Uniqueness of Laplace transform

Statement: Let $L_f(t)={\int }_0^{\mathrm{\infty }}f(x)e^{-tx}dx$. Then if $f(x)=o(e^{ax})$ for some $a>0$, $L_f=L_g$ implies $f=g$.

Proof: By linearity of the integral, this is equivalent to showing $L_f=0$ implies $f=0$. Perform the substitution $x=-log(u)$ to obtain

$$\begin{array}{rcl}{L}_f(t)& =& {\int }_0^{\mathrm{\infty }}f(x)e^{-tx}dx\\ & =& {\int }_0^1{u}^{t-1}f(-log(u))du\end{array}$$

where for $t\ge a+1$, ${\displaystyle \underset{u\to 0}{lim}{u}^{t-1}f((-log(u))=\underset{x\to \mathrm{\infty }}{lim}{e}^{-(t-1)x}f(x)=0}$, so this function is continuous at 0 and the above integral makes sense.
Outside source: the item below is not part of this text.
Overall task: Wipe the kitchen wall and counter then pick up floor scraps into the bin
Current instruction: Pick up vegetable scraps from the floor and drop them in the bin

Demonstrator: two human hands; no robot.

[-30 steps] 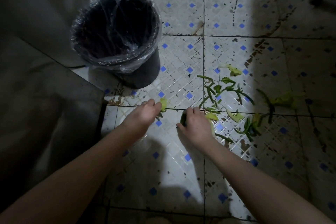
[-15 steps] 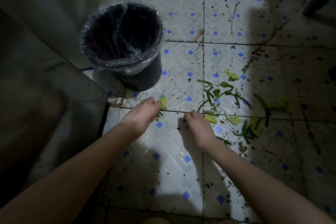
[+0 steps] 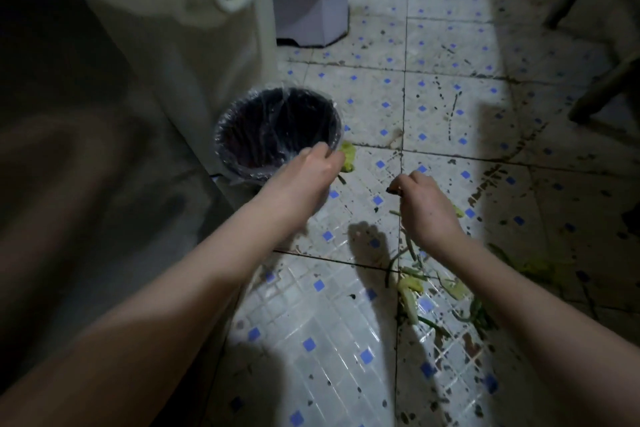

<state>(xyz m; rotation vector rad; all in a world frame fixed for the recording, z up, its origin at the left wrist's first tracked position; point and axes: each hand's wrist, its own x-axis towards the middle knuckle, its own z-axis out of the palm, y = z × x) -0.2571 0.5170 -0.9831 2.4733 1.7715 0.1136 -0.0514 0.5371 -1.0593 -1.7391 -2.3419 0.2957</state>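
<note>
By the bin, at its right edge, my L hand is curled shut & pinches a yellow-green scrap at the fingertips. The scrap hangs just outside the rim, so the bin's mouth is to the left of it. L hand is the near one, right at the rim. Next I'd swing it left over the hole & let go. My R hand is off to the right, well apart from the bin. Its fingers are curled round a thin dark bit, I think; it's v small. The pile of other scraps lies on the floor by my R arm
</note>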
Thus, if $L_f=0$, then ${\int }_0^1{u}^{n}f(-log(u))du=0$ for all sufficiently large integers $n\ge N$. Hence by linearity ${\int }_0^{1}p(u)f(-log(u))du=0$ if $p$ is a polynomial which contains only terms of size $N$ or greater.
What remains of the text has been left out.